» **Your objective**:
A word-for-word reproduction of the data below is needed, with no pictures in it.

» **Supplied information**:
——

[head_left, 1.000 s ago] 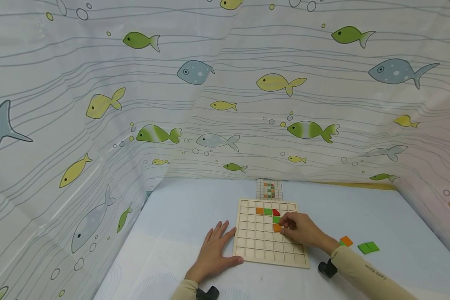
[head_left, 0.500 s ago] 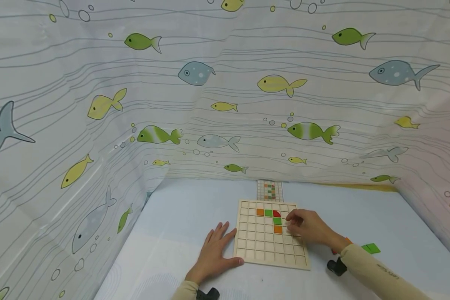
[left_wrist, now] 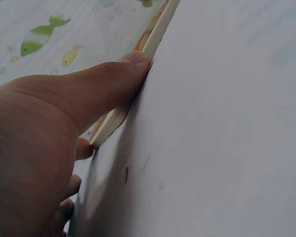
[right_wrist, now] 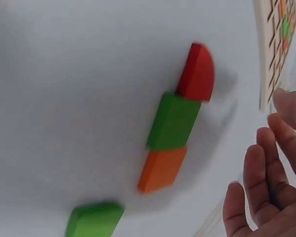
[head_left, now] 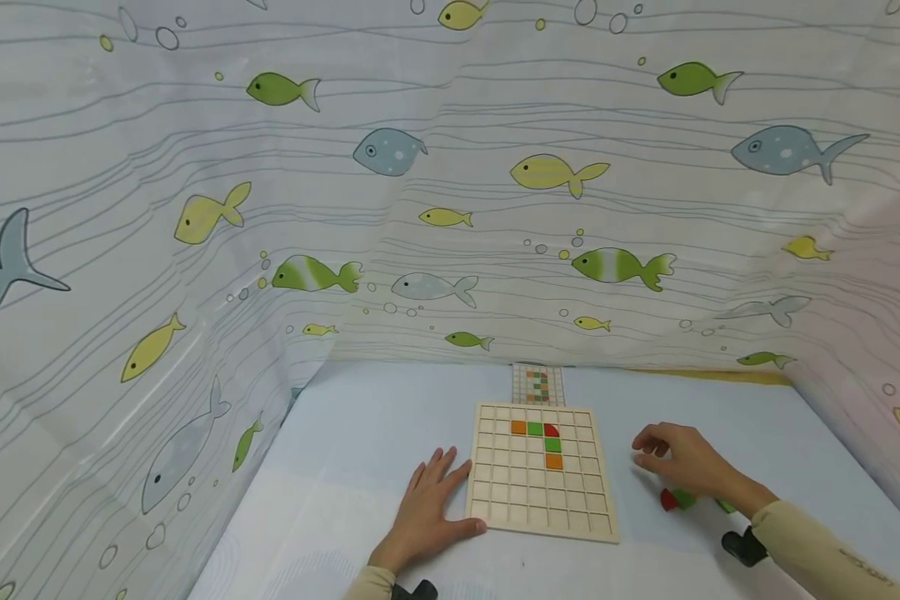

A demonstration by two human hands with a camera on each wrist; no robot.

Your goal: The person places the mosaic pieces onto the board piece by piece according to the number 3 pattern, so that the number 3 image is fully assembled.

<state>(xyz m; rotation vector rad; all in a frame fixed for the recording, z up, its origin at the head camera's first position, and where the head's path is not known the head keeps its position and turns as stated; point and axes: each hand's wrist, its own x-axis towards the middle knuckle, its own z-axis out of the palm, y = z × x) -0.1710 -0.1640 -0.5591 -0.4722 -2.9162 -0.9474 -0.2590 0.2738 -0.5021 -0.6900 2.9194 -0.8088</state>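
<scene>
A wooden grid board (head_left: pixel 510 500) lies on the table. It holds an orange square tile (head_left: pixel 519 427), a green tile (head_left: pixel 535 429) and a red quarter-round tile (head_left: pixel 551 431) in a row, with a green and an orange tile below the red one. My left hand (head_left: pixel 429 508) rests spread at the board's left side, thumb (left_wrist: pixel 111 81) against its near edge. Right of the board, my right hand (head_left: pixel 678 458) hovers with loosely bent fingers and nothing in them. Beneath it lie a loose red tile (right_wrist: pixel 197 74), a green tile (right_wrist: pixel 172 122) and an orange tile (right_wrist: pixel 163 170) in a line.
Another green tile (right_wrist: pixel 94 219) lies apart from that line, partly cut off in the right wrist view. Behind the board sits a card (head_left: pixel 537 383) printed with a coloured grid. A fish-patterned sheet (head_left: pixel 450 242) walls the table's back and sides.
My right hand has moved right, from beside the orange tile on the board to above the loose tiles. The left hand stays at the board, and the tiles on it are unchanged.
</scene>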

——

» **Task response**:
[head_left, 1.000 s ago] 
[head_left, 0.500 s ago] 
[left_wrist, now] 
[right_wrist, now] 
[head_left, now] 

A demonstration by two human hands with a camera on each wrist; no robot.

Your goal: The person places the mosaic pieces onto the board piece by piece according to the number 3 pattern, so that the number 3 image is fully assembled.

<state>(xyz m; rotation vector rad; all in a frame fixed for the recording, z up, its origin at the head camera's first position, and where the head's path is not known the head keeps its position and turns as stated; point and axes: each hand's wrist, its own x-axis towards the middle knuckle, its own z-axis out of the palm, y = z × x) -0.1710 -0.1640 -0.5591 -0.4722 -2.9162 -0.9474 -0.2590 0.2738 -0.5021 -0.6900 2.9194 -0.8088</state>
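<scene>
A wooden grid board (head_left: pixel 510 500) lies on the table. It holds an orange square tile (head_left: pixel 519 427), a green tile (head_left: pixel 535 429) and a red quarter-round tile (head_left: pixel 551 431) in a row, with a green and an orange tile below the red one. My left hand (head_left: pixel 429 508) rests spread at the board's left side, thumb (left_wrist: pixel 111 81) against its near edge. Right of the board, my right hand (head_left: pixel 678 458) hovers with loosely bent fingers and nothing in them. Beneath it lie a loose red tile (right_wrist: pixel 197 74), a green tile (right_wrist: pixel 172 122) and an orange tile (right_wrist: pixel 163 170) in a line.
Another green tile (right_wrist: pixel 94 219) lies apart from that line, partly cut off in the right wrist view. Behind the board sits a card (head_left: pixel 537 383) printed with a coloured grid. A fish-patterned sheet (head_left: pixel 450 242) walls the table's back and sides.
My right hand has moved right, from beside the orange tile on the board to above the loose tiles. The left hand stays at the board, and the tiles on it are unchanged.
</scene>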

The exercise concludes with that.